▶ Exercise prompt
Return every entry in full, with no alterations.

▶ Material for this exercise
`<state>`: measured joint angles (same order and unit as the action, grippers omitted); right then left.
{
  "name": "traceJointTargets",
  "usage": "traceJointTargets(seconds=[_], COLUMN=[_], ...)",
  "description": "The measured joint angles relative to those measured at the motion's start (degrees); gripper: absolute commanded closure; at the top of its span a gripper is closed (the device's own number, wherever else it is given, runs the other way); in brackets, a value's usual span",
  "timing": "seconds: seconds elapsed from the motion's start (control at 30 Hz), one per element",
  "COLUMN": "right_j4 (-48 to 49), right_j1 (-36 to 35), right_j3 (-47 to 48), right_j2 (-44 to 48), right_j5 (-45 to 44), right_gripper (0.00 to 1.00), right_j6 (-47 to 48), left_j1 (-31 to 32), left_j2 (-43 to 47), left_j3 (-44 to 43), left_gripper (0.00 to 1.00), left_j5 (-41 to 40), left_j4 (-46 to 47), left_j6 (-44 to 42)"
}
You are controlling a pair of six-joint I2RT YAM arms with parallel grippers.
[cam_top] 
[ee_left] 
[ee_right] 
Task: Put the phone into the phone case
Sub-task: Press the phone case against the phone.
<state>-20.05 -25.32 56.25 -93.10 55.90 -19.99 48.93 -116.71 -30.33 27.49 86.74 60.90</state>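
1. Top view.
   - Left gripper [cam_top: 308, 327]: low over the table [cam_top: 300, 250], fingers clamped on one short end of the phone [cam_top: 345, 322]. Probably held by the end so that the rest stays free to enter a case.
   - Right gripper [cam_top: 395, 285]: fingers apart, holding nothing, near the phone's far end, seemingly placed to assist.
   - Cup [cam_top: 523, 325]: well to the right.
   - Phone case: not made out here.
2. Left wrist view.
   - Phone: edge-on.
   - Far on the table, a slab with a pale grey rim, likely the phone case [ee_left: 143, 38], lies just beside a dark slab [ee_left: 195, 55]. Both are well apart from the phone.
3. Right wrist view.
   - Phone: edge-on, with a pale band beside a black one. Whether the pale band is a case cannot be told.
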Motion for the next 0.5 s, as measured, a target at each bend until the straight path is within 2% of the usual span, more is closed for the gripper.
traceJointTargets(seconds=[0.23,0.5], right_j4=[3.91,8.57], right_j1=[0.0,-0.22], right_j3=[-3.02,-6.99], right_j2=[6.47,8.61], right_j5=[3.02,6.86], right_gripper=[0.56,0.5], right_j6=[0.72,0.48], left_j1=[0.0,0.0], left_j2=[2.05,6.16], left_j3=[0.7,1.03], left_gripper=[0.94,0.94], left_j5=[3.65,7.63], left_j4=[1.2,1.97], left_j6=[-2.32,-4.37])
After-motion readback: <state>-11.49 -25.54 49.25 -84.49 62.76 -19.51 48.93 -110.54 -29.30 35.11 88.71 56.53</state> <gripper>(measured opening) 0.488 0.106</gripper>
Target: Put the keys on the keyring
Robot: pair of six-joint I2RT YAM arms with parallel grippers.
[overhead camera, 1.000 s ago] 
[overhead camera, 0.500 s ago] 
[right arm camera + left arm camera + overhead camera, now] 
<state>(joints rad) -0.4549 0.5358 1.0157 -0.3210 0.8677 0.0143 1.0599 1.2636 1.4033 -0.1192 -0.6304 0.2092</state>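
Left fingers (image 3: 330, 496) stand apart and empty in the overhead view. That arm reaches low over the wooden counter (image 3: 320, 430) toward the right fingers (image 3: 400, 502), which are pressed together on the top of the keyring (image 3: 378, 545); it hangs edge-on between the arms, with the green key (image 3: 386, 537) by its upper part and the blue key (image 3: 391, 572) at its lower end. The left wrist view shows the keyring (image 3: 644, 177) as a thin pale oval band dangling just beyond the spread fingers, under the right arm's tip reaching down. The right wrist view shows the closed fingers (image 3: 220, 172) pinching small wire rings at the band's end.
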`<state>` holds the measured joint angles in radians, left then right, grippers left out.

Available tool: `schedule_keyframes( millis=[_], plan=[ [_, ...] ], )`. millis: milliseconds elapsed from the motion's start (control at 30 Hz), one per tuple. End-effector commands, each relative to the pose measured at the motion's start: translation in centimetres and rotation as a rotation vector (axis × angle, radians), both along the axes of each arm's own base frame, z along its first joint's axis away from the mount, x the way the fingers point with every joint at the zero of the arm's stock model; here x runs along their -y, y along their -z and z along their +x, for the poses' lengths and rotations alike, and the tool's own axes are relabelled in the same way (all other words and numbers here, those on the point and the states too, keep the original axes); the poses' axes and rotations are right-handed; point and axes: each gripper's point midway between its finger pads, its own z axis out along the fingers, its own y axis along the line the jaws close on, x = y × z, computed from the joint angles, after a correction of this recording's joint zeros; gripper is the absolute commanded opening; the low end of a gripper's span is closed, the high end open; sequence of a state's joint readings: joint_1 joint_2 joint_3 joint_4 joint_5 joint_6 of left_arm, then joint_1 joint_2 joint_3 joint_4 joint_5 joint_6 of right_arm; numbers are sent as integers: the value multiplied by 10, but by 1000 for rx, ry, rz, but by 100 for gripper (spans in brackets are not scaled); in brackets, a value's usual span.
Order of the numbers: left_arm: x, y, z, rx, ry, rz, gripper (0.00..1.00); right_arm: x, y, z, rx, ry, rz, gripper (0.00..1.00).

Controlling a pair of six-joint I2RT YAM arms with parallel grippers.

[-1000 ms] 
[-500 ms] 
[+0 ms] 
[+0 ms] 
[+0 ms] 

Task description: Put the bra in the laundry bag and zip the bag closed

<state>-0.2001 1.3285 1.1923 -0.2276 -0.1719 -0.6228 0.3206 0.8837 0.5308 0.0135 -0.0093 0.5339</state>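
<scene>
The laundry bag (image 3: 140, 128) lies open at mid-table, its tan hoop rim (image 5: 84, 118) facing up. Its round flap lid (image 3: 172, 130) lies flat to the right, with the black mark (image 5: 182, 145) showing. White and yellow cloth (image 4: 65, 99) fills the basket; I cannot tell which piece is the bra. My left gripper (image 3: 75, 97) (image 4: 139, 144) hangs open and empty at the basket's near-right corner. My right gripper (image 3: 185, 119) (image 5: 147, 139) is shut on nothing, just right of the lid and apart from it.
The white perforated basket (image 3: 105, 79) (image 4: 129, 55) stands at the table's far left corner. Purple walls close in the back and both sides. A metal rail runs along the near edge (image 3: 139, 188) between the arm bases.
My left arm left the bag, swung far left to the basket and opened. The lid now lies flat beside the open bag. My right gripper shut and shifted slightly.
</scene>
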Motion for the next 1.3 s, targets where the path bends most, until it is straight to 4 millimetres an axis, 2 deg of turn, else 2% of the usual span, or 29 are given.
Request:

▶ Answer to this task
`<state>`: measured joint angles (same order and unit as the action, grippers omitted); right then left.
{
  "name": "traceJointTargets",
  "usage": "traceJointTargets(seconds=[_], COLUMN=[_], ...)",
  "description": "The measured joint angles relative to those measured at the motion's start (degrees); gripper: absolute commanded closure; at the top of its span a gripper is closed (the device's own number, wherever else it is given, runs the other way); in brackets, a value's usual span",
  "timing": "seconds: seconds elapsed from the motion's start (control at 30 Hz), one per element",
  "COLUMN": "right_j4 (-48 to 49), right_j1 (-36 to 35), right_j3 (-47 to 48), right_j2 (-44 to 48), right_j5 (-45 to 44), right_gripper (0.00 to 1.00), right_j6 (-47 to 48), left_j1 (-31 to 32), left_j2 (-43 to 47), left_j3 (-44 to 43), left_gripper (0.00 to 1.00), left_j5 (-41 to 40), left_j4 (-46 to 47), left_j6 (-44 to 42)"
}
You are controlling a pair of six-joint I2RT YAM arms with parallel grippers.
[cam_top] 
[ee_left] 
[ee_right] 
Task: Put the phone into the phone case
Sub-task: Press the phone case against the phone.
<state>-20.05 -25.32 56.25 -93.10 55.90 -19.99 48.93 -116.71 -30.33 27.49 86.74 60.90</state>
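1. Top view.
   - Left gripper [cam_top: 308, 327]: low over the table [cam_top: 300, 250], fingers clamped on one short end of the phone [cam_top: 345, 322]. Probably held by the end so that the rest stays free to enter a case.
   - Right gripper [cam_top: 395, 285]: fingers apart, holding nothing, near the phone's far end, seemingly placed to assist.
   - Cup [cam_top: 523, 325]: well to the right.
   - Phone case: not made out here.
2. Left wrist view.
   - Phone: edge-on.
   - Far on the table, a slab with a pale grey rim, likely the phone case [ee_left: 143, 38], lies just beside a dark slab [ee_left: 195, 55]. Both are well apart from the phone.
3. Right wrist view.
   - Phone: edge-on, with a pale band beside a black one. Whether the pale band is a case cannot be told.
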Motion for the next 0.5 s, as measured, a target at each bend until the straight path is within 2% of the usual span, more is closed for the gripper.
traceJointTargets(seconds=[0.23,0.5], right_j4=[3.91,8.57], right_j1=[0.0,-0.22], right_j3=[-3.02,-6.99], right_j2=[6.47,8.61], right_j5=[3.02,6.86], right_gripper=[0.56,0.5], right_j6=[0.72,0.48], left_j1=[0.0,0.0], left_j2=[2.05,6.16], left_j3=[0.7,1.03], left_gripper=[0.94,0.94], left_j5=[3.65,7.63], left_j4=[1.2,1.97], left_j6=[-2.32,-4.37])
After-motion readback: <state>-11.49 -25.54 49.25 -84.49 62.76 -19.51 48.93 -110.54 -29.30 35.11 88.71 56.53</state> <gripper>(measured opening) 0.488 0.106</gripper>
Target: Put the keys on the keyring
Robot: pair of six-joint I2RT YAM arms with parallel grippers.
[overhead camera, 1.000 s ago] 
[overhead camera, 0.500 s ago] 
[right arm camera + left arm camera + overhead camera, now] 
<state>(joints rad) -0.4549 0.5358 1.0157 -0.3210 0.8677 0.0143 1.0599 1.2636 1.4033 -0.1192 -0.6304 0.2092</state>
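Left fingers (image 3: 330, 496) stand apart and empty in the overhead view. That arm reaches low over the wooden counter (image 3: 320, 430) toward the right fingers (image 3: 400, 502), which are pressed together on the top of the keyring (image 3: 378, 545); it hangs edge-on between the arms, with the green key (image 3: 386, 537) by its upper part and the blue key (image 3: 391, 572) at its lower end. The left wrist view shows the keyring (image 3: 644, 177) as a thin pale oval band dangling just beyond the spread fingers, under the right arm's tip reaching down. The right wrist view shows the closed fingers (image 3: 220, 172) pinching small wire rings at the band's end.
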`<state>` holds the measured joint angles in radians, left then right, grippers left out.

Available tool: `schedule_keyframes( millis=[_], plan=[ [_, ...] ], )`. millis: milliseconds elapsed from the motion's start (control at 30 Hz), one per tuple. End-effector commands, each relative to the pose measured at the motion's start: translation in centimetres and rotation as a rotation vector (axis × angle, radians), both along the axes of each arm's own base frame, z along its first joint's axis away from the mount, x the way the fingers point with every joint at the zero of the arm's stock model; here x runs along their -y, y along their -z and z along their +x, for the poses' lengths and rotations alike, and the tool's own axes are relabelled in the same way (all other words and numbers here, those on the point and the states too, keep the original axes); the poses' axes and rotations are right-handed; point and axes: each gripper's point midway between its finger pads, its own z axis out along the fingers, its own y axis along the line the jaws close on, x = y × z, computed from the joint angles, after a correction of this recording's joint zeros; gripper is the absolute commanded opening; the low end of a gripper's span is closed, the high end open; sequence of a state's joint readings: joint_1 joint_2 joint_3 joint_4 joint_5 joint_6 of left_arm, then joint_1 joint_2 joint_3 joint_4 joint_5 joint_6 of right_arm; numbers are sent as integers: the value multiplied by 10, but by 1000 for rx, ry, rz, but by 100 for gripper (spans in brackets are not scaled); in brackets, a value's usual span.
Order of the numbers: left_arm: x, y, z, rx, ry, rz, gripper (0.00..1.00); right_arm: x, y, z, rx, ry, rz, gripper (0.00..1.00).

Controlling a pair of six-joint I2RT YAM arms with parallel grippers.

[-1000 ms] 
[-500 ms] 
[+0 ms] 
[+0 ms] 
[+0 ms] 

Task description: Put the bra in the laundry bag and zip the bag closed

<state>-0.2001 1.3285 1.1923 -0.2276 -0.1719 -0.6228 0.3206 0.8837 0.5308 0.0135 -0.0093 0.5339</state>
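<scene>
The laundry bag (image 3: 140, 128) lies open at mid-table, its tan hoop rim (image 5: 84, 118) facing up. Its round flap lid (image 3: 172, 130) lies flat to the right, with the black mark (image 5: 182, 145) showing. White and yellow cloth (image 4: 65, 99) fills the basket; I cannot tell which piece is the bra. My left gripper (image 3: 75, 97) (image 4: 139, 144) hangs open and empty at the basket's near-right corner. My right gripper (image 3: 185, 119) (image 5: 147, 139) is shut on nothing, just right of the lid and apart from it.
The white perforated basket (image 3: 105, 79) (image 4: 129, 55) stands at the table's far left corner. Purple walls close in the back and both sides. A metal rail runs along the near edge (image 3: 139, 188) between the arm bases.
My left arm left the bag, swung far left to the basket and opened. The lid now lies flat beside the open bag. My right gripper shut and shifted slightly.
</scene>
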Motion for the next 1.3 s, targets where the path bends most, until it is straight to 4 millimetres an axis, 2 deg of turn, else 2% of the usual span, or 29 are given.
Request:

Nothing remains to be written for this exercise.